10 Aug Unconditional Faith
From Viktor Frankl’s The Will to Meaning: Foundations and Applications of Logotherapy
The unconditional faith in an unconditional meaning may turn the complete failure into a heroic triumph. That this is possible has not only been demonstrated by many a patient in our days but also by a peasant who lived in Biblical times, somewhere in Palestine. His were granaries in the literal sense. And they were literally empty. And yet, out of unconditional trust in ultimate meaning and an unconditional faith in ultimate being, Habakkuk chanted his triumphant hymn:
“Although the fig tree shall not blossom, neither shall fruit be in the vines; the labor of the olive shall fail, and the fields shall yield no meat; the flock shall be cut off from the fold, and there shall be no herd in the stalls: Yet i will rejoice in the Lord, I will joy in the God of my salvation.”
May this be the lesson to learn from my book.
This is profound. I don’t think Frankl thought people had to believe in God of the Bible to find meaning, but that one must have an unconditional faith in the fact that there is unconditional meaning in human life. My sense is that he found this in the divine realm of meaning, in the unseen and unspeakable truth of God.

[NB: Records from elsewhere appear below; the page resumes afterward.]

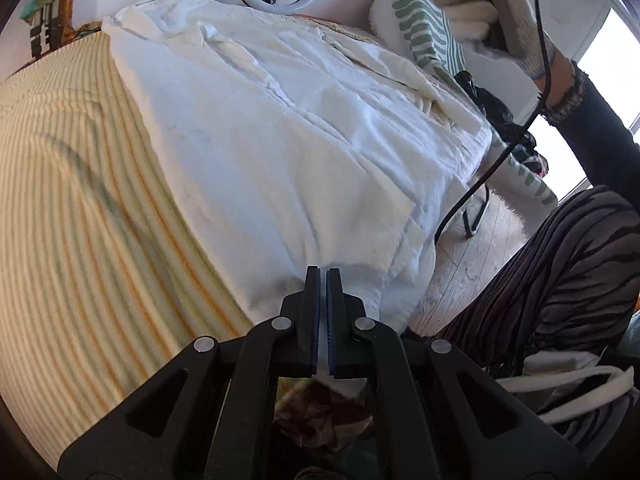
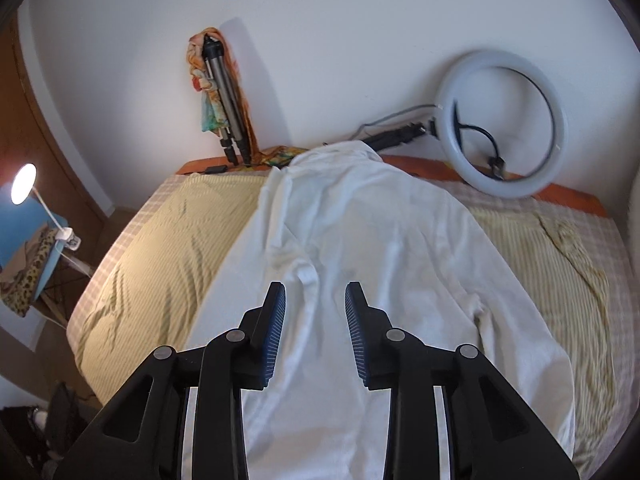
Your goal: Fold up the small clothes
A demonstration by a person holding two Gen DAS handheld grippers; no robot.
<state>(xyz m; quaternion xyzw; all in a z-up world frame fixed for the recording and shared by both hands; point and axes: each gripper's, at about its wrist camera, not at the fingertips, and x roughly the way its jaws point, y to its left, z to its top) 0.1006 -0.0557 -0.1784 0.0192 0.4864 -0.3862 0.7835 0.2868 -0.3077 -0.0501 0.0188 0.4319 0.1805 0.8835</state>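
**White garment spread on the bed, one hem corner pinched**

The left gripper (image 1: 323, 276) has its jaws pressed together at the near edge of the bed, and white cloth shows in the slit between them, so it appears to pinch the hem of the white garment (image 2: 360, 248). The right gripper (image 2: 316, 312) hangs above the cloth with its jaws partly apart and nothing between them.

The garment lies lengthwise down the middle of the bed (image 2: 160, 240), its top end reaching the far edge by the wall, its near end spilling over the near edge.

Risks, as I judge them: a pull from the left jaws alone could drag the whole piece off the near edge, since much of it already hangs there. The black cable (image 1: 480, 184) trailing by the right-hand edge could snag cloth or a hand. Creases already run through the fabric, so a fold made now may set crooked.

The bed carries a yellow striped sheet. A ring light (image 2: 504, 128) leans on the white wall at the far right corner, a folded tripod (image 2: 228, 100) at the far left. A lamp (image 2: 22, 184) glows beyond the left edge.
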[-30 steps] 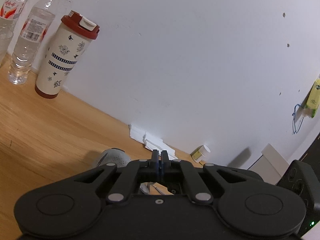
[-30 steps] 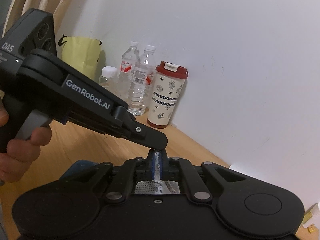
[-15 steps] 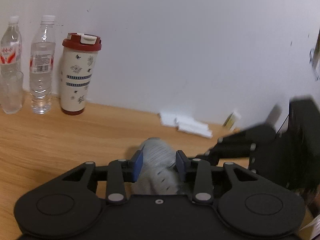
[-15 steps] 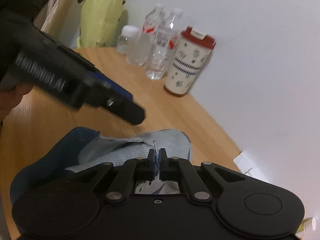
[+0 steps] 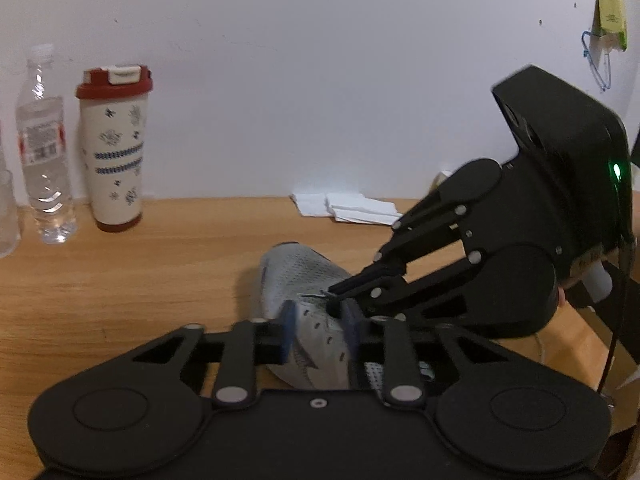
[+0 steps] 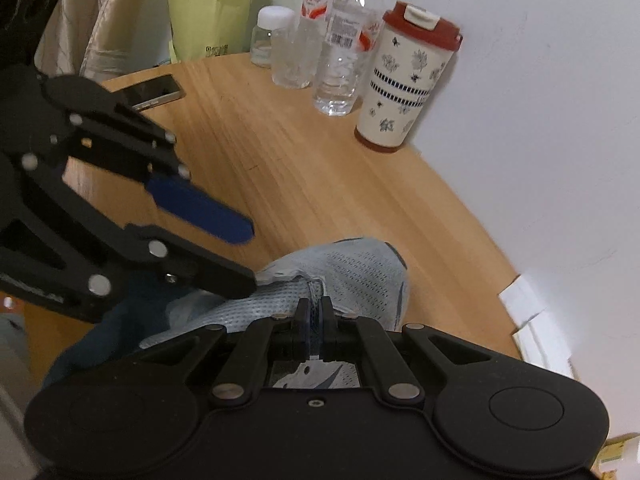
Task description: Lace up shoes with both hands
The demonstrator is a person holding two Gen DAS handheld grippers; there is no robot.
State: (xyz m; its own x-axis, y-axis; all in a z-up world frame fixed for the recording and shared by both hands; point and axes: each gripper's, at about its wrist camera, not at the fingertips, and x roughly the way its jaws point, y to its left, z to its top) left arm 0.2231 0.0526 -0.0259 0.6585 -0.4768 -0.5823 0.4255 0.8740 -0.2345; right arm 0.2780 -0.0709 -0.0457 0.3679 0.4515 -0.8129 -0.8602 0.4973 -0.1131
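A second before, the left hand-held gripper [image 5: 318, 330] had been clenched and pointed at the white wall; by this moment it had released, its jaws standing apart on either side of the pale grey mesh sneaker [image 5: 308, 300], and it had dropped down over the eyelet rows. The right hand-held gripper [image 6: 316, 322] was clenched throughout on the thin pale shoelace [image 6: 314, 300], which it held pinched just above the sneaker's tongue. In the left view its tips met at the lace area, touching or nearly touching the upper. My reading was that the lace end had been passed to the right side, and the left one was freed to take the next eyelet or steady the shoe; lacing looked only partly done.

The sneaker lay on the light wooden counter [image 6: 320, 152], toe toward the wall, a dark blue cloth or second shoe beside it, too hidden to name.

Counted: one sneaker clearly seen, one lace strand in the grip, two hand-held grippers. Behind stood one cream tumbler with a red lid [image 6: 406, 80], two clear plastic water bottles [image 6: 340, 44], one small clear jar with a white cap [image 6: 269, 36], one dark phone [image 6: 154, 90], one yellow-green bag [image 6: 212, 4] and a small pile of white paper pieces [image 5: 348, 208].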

What’s profound for me is facing my own suffering and somehow rejoicing. I don’t see this just as an old Evangelical Christian, “trust in God” kind of watered down general response, but a very real option in the face of suffering and failure. To trust and have faith. But what the peasant is offering is more! Habakkuk encourages us to rejoice and love God in the face of having nothing. Rejoice and lean on unconditional faith in unconditional being. Hmmm. I will have to sit with this.